I've been informed that I was talking out of my hat, as I suspected.
KQEMU (QEMU accelerator) is a Linux kernel module and, therefore, not
an option for the OpenBSD.  I'll put my hat back on my head now.
To: Gerald Thornberry <gerald@...>
Cc: <misc@...>
Date: Friday, October 5, 2007 - 10:20 am

For whatever it's worth, I had to turn kqemu off when trying to run
OpenBSD inside qemu on my fedora box. A helpful #openbsd denizen whose
nick I've forgotten suggested that OpenBSD and most everything else
fails with kqemu.

-Josh
To: OpenBSD-Misc <misc@...>
Date: Friday, October 5, 2007 - 10:20 am

I'm curious: in principle, would it be possible to use lkm(4) in
OpenBSD to get the same effect? Presumably it would mean a lot of
porting, but is there something fundamentally different about BSD from
Linux here?

-Nick
To: Nick Guenther <kousue@...>
Cc: OpenBSD-Misc <misc@...>
Date: Monday, October 8, 2007 - 12:06 am

it's possible.
To: Frank Bax <fbax@...>
Cc: <misc@...>
Date: Monday, October 1, 2007 - 7:21 pm

No, porting latest version isn't trivial.

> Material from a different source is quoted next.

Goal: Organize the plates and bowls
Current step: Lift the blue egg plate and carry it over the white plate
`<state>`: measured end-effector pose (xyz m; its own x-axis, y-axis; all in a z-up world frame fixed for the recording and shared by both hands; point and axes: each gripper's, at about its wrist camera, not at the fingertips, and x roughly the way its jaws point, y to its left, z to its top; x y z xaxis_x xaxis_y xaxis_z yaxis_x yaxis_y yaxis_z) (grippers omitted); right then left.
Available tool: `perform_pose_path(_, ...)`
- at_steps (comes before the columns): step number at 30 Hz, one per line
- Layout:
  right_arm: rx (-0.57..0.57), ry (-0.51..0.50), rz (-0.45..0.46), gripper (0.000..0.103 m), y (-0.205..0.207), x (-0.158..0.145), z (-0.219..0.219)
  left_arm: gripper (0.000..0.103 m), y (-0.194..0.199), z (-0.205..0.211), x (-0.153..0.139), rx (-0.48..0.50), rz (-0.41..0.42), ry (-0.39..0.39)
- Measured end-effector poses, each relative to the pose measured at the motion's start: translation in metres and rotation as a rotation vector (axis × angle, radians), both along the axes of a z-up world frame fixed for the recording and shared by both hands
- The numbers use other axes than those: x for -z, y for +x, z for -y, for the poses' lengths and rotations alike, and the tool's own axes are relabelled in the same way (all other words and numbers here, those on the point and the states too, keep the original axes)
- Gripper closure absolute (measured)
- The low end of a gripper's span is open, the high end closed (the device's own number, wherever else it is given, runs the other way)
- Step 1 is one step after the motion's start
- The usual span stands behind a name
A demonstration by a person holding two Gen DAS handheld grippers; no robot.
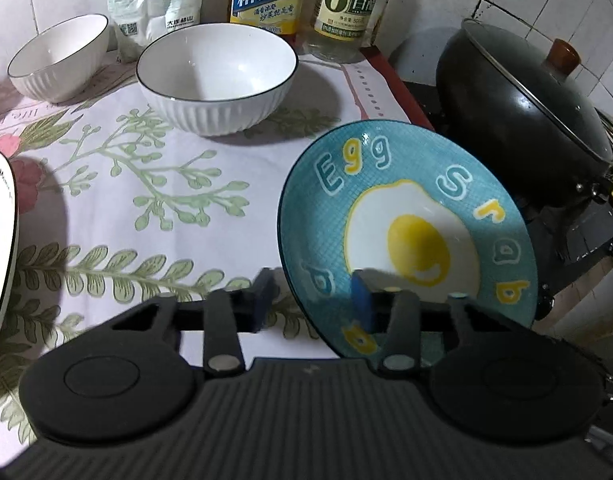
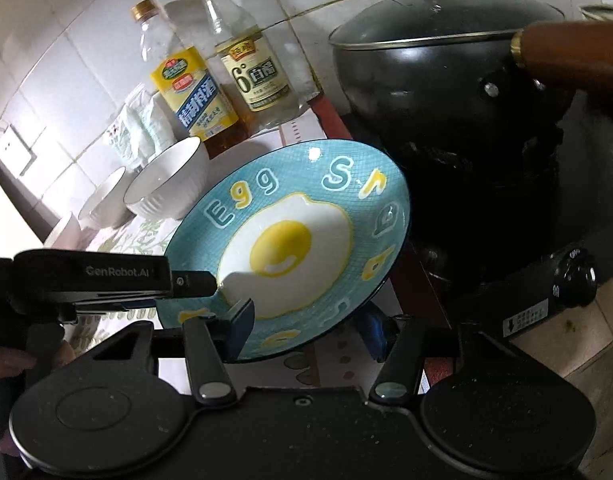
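Two grippers are on one dish, and little of the job looks done. My left gripper (image 1: 312,300) straddles the near rim of the round turquoise ceramic plate with the fried-egg picture (image 1: 418,240). One pad lies on its upper face and the other sits just outside the rim, with a narrow gap. I cannot tell whether the pads bite yet.

My right gripper (image 2: 306,330) stands about half open with the same rim between its fingers, one above and one below. It is not pressing, as far as I can see.

That plate sits at the right edge of the floral tablecloth (image 1: 146,200), next to the lidded black wok (image 1: 518,120), and overhangs the edge a little.

Farther out, the large white ribbed bowl with a dark rim (image 1: 216,80) and the smaller matching white bowl (image 1: 58,60) stand apart, unstacked. Part of a white plate (image 1: 2,240) shows at the left edge of the view.

I judge this the first pick. All the gathering and stacking is left.
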<state>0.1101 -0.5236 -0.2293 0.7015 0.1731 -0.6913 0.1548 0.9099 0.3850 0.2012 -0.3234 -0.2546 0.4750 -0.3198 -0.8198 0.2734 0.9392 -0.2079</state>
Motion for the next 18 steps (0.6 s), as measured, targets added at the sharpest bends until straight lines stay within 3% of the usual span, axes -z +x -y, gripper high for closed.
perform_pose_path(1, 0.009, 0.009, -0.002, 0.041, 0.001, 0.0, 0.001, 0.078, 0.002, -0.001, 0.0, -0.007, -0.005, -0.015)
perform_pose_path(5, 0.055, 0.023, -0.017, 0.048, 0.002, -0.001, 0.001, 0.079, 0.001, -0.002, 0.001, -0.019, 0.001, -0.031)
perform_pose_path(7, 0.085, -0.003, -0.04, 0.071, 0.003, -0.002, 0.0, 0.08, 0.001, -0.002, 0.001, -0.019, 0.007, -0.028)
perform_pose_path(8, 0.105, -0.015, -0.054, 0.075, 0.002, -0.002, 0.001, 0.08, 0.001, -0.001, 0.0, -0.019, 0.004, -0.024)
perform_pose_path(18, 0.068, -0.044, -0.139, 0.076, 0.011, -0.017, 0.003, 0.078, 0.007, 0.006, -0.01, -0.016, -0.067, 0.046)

There have been efforts to
do this on ports@ but they aren't completed.

Maybe someone will pick up the most recent port and finish it? 8-)

-- 
Antti Harri
Previous thread: bridge.4 suggested clarification by Geoff Steckel on Monday, October 1, 2007 - 3:42 pm. (2 messages)

Next thread: Question on upgrade path from 3.9 to 4.1 (pf, carp, etc.) by kyle on Monday, October 1, 2007 - 7:36 pm. (2 messages)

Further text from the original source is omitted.